Nicky Stanton (born 18 March 1989) is an English professional rugby league footballer who has played in the 2000s and 2010s. He has played at representative level for England (Academy), and at club level for the Wigan Warriors (Senior Academy, and first-team squad member No. 26 in 2008's Super League XIII) and in National League One for the Leigh Centurions (Heritage No. 1313) as an occasional goal-kicking .

Background
Nicky Stanton was born in Wigan, Greater Manchester, England.

Playing career
Stanton has originally a footballing background and was snapped up to play rugby. He started his career in the Wigan Warriors Junior Academy in 2006 making eleven appearances and scoring six tries.
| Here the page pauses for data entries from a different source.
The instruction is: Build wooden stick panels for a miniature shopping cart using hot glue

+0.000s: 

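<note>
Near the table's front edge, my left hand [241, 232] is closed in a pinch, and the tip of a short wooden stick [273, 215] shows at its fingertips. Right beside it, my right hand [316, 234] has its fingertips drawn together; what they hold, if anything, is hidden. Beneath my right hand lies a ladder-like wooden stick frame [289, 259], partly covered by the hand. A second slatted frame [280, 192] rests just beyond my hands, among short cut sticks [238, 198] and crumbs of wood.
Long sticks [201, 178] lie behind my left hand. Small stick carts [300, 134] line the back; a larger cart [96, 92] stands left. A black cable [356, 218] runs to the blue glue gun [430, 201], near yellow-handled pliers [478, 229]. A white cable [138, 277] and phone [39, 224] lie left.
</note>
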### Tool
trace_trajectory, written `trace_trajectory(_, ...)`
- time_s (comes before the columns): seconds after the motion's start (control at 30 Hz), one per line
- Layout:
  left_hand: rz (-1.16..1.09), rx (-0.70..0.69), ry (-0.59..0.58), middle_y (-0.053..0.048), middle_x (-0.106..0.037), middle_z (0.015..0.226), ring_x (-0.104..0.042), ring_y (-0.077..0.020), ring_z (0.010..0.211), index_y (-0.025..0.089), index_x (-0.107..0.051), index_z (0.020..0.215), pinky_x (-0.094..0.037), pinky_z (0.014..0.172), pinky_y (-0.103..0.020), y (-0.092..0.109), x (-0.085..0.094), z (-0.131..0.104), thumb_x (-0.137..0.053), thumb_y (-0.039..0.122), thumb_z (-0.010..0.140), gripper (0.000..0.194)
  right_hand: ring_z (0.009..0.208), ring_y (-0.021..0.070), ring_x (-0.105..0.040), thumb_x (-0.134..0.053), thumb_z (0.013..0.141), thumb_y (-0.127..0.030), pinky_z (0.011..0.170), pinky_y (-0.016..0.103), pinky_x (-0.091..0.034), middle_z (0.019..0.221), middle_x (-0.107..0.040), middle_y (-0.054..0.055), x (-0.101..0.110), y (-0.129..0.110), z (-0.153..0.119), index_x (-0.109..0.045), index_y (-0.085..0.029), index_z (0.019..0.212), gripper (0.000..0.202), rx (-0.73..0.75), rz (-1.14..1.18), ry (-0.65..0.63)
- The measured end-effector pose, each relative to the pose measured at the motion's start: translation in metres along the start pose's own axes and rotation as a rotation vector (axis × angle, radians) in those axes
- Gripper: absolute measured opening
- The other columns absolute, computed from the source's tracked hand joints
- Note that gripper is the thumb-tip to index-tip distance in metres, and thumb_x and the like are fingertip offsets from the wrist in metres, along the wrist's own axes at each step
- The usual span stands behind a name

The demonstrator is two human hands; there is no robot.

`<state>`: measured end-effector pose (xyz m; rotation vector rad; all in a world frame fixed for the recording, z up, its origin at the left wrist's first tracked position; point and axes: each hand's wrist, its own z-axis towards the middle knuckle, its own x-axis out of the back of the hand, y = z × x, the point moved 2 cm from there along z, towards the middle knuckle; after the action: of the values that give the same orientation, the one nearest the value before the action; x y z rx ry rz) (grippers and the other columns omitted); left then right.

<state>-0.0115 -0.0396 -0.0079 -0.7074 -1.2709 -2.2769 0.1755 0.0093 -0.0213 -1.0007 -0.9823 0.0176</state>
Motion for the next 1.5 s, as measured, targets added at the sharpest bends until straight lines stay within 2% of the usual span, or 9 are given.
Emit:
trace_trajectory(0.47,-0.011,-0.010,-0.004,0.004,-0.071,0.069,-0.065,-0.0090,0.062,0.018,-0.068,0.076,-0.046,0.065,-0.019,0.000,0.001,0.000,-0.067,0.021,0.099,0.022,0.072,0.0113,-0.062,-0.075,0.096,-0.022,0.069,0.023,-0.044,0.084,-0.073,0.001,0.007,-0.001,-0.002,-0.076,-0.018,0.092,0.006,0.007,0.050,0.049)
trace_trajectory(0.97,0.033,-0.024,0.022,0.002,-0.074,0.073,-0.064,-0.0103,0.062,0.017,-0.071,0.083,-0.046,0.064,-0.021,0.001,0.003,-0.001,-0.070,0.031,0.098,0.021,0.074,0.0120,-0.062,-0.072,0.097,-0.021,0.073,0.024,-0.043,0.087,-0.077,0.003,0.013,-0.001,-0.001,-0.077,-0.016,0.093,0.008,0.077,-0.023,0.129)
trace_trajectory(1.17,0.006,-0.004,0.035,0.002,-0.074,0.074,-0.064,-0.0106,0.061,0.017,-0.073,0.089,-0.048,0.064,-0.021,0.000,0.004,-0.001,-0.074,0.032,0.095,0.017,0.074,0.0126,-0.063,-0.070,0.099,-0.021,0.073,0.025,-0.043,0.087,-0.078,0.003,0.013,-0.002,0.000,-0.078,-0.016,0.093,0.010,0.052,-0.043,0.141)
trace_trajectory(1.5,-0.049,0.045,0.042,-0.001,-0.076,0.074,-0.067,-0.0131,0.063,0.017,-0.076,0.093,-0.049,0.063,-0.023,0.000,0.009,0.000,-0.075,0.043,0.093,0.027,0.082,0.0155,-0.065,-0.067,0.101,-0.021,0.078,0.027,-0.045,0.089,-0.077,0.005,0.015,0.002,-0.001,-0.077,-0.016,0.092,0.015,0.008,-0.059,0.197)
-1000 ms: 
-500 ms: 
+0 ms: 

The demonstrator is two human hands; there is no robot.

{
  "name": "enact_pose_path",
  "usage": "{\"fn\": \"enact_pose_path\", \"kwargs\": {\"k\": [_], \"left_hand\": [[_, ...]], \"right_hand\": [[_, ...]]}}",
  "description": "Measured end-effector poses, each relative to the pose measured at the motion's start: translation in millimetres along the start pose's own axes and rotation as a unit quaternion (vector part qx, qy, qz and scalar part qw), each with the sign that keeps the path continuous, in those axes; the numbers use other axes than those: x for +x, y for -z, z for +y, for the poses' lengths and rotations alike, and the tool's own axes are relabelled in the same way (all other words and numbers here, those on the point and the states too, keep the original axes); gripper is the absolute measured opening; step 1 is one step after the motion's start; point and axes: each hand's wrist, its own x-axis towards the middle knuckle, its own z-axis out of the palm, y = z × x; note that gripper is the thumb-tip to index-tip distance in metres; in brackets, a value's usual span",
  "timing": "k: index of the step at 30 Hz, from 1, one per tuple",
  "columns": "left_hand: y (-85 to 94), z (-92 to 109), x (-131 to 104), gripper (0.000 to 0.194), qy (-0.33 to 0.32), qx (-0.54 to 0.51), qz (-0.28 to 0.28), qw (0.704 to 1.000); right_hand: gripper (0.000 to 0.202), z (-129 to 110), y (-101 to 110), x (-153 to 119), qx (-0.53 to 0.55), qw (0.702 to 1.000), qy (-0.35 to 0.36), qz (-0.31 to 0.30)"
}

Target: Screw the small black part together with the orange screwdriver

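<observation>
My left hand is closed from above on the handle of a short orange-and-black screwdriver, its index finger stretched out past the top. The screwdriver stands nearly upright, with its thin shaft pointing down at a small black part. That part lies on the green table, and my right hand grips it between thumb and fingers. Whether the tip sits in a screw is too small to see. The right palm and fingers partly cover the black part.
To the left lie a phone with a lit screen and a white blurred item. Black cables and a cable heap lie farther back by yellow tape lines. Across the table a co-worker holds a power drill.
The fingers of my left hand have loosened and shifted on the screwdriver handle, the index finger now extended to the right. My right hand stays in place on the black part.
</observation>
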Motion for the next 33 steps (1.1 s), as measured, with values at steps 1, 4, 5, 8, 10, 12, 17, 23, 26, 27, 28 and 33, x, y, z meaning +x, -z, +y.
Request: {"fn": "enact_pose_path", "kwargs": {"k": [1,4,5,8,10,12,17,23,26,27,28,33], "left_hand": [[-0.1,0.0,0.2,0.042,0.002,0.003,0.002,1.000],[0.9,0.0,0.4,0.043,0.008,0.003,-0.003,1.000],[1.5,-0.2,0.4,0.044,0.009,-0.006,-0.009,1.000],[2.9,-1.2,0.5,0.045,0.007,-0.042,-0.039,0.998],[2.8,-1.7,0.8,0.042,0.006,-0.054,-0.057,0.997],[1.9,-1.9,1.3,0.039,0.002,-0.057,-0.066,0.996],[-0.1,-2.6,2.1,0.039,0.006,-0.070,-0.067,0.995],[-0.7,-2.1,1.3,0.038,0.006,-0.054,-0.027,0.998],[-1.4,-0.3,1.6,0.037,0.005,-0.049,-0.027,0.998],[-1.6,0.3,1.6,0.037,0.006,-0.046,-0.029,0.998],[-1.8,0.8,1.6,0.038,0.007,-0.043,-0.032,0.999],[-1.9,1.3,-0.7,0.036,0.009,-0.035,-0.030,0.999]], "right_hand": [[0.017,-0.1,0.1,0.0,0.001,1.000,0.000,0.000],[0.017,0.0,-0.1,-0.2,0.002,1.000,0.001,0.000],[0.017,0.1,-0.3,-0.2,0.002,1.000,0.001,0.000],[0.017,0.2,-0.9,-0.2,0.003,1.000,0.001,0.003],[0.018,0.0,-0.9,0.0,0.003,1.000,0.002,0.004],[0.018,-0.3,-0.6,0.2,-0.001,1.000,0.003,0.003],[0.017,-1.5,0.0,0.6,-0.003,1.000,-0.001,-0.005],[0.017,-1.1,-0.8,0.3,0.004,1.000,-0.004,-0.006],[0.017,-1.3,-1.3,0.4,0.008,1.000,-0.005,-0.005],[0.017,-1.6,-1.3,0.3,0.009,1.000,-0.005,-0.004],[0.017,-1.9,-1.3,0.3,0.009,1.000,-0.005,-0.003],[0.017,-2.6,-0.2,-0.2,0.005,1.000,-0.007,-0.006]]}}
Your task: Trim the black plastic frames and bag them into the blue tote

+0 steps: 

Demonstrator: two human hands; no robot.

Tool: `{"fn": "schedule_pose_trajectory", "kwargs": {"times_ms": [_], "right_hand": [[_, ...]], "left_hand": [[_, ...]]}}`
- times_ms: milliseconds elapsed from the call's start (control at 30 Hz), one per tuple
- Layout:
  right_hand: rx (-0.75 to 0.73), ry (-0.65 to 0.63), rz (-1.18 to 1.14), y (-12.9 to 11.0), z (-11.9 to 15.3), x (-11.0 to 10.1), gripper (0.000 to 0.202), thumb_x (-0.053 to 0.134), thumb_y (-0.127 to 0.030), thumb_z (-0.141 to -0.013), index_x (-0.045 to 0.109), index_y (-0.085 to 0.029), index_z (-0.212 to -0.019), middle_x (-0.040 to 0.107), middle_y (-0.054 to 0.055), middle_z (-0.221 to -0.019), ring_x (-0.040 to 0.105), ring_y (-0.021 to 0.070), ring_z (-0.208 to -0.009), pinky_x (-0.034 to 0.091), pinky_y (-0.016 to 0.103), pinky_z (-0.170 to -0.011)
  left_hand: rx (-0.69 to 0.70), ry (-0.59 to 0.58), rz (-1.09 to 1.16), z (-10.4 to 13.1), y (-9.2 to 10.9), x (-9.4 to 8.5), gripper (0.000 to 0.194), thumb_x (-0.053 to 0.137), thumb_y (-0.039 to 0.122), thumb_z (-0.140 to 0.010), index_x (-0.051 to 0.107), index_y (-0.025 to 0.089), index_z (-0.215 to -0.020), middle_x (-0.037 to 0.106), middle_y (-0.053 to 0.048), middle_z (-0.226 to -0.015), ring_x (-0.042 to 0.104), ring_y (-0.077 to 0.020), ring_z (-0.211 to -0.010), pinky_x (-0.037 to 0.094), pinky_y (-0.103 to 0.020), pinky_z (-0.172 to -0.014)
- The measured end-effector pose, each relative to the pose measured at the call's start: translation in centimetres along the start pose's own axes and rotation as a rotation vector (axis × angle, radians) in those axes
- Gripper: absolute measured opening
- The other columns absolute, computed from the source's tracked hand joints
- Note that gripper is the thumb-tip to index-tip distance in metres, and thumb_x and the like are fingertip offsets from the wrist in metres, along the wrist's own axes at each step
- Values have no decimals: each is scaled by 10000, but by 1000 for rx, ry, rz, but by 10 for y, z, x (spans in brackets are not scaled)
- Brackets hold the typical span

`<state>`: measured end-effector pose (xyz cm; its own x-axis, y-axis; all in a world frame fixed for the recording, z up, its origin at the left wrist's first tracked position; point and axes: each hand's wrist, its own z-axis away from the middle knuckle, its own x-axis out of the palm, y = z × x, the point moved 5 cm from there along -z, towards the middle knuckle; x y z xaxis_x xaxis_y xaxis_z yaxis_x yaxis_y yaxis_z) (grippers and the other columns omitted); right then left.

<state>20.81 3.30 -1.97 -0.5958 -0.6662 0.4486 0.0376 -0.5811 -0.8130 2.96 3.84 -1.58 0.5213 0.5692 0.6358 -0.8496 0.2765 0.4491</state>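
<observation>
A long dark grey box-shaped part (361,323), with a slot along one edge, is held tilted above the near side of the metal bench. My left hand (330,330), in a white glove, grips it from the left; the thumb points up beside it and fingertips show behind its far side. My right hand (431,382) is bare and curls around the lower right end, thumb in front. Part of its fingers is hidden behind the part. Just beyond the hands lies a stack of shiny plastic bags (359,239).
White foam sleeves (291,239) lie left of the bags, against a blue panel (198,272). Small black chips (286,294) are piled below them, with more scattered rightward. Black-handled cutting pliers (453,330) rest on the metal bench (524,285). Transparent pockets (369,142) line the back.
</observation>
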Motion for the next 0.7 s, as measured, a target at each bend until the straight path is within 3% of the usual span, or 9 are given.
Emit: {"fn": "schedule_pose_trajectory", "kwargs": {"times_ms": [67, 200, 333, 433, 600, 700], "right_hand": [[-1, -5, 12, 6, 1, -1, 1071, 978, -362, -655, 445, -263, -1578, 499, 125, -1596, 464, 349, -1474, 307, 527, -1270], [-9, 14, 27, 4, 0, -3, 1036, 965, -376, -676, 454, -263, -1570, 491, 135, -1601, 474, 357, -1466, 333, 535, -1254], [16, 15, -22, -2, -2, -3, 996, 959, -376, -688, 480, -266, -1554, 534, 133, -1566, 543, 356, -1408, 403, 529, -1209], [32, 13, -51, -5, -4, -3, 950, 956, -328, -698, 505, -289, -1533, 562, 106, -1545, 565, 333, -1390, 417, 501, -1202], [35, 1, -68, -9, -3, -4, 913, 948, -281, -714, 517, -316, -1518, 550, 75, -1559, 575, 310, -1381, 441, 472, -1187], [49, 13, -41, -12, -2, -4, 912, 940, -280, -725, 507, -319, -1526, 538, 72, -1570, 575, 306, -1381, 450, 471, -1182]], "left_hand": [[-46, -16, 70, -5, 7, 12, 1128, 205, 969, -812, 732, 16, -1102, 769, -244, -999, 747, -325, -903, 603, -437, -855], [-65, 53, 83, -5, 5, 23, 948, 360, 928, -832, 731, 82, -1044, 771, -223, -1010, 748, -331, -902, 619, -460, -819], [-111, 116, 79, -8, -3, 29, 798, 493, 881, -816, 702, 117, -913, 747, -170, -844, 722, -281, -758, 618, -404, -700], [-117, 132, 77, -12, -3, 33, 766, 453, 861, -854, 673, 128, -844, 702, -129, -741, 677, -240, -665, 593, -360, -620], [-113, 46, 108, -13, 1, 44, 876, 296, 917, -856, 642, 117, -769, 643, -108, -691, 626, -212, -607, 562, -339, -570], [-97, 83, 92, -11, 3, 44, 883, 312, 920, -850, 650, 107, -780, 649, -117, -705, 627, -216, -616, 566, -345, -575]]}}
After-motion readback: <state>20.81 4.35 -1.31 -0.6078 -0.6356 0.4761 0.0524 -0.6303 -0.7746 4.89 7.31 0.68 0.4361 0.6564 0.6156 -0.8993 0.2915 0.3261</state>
The following season he was promoted to the Senior Academy and began an impressive academy career. In 2007 he made twenty-one appearances for the Senior Academy and four appearances for the Junior Academy he scored a total of seventeen tries, sixteen tries in the Senior Academy and one in the Junior Academy.

Stanton was also discovered to be a very talented goal kicker and was made the first choice goal kicker for the Senior Academy scoring sixty-eight goals as long with another thirteen goals scored in the Junior Academy. In 2008 he was promoted to the Wigan Warriors first team and given the squad number 26 although he never played in any first team matches. He continued to play in the top grade of the academy system (which became the Reserves League in 2008); he played ten games scoring eight tries and kicking sixty goals.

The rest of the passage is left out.